El perfil bajo reflejado por la máxima mandataria regional en lo relativo a las polémicas que rodean la declaración de Cuelgamuros como Bien de Interés Cultural (BIC), cediendo el testigo al Gobierno central, sería otro síntoma de su deriva esquiva para con las políticas de memoria histórica. Pese a que Ayuso ha defendido siempre que se trata de una competencia única y exclusiva del Estado, la Justicia podría terminar por forzar su posicionamiento en los próximos meses. Todo ello a raíz de la decisión del Tribunal Superior de Justicia de Madrid (TSJM) que el pasado mes de diciembre estimó de manera parcial el recurso presentado por la Asociación para la Defensa del Valle de los Caídos frente a la equidistancia de la Dirección General de Patrimonio. Fuentes de la Consejería de Cultura consultadas por Madridiario insisten, en cualquier caso, en que “no hay novedades” en este sentido.

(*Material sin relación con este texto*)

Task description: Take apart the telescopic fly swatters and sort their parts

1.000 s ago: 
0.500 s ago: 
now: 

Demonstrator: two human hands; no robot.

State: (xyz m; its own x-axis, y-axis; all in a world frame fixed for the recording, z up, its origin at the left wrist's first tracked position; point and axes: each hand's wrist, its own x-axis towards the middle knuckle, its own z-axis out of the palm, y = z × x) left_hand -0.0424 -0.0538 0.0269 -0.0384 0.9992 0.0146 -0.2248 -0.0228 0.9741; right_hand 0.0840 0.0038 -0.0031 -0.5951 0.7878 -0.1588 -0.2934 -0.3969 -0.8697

La miga política del asunto radica, además, en la siempre compleja relación entre las fuerzas conservadoras con representación en Vallecas. Así, en los compases finales de la pasada legislatura se llegó incluso a especular con la fórmula mágica que permitiese blindar los símbolos religiosos presentes en Cuelgamuros frente a la normativa estatal: la nueva Ley de Patrimonio Cultural. Fuera como fuese y para disgusto de los pupilos de Rocío Monasterio, no se ha producido avance alguno desde entonces. “Es muy preocupante que la Comunidad de Madrid esté buscando excusas para no proteger un monumento de la categoría del Valle de los Caídos. Se escudan en que no pueden hacerlo porque no tienen competencia. Pero si tiene voluntad política, puede. Y mientras no asume su responsabilidad, el monumento se deteriora poco a poco”, apuntaba la diputada de Vox Ana María Velasco durante la última Comisión de Cultura celebrada en la Asamblea.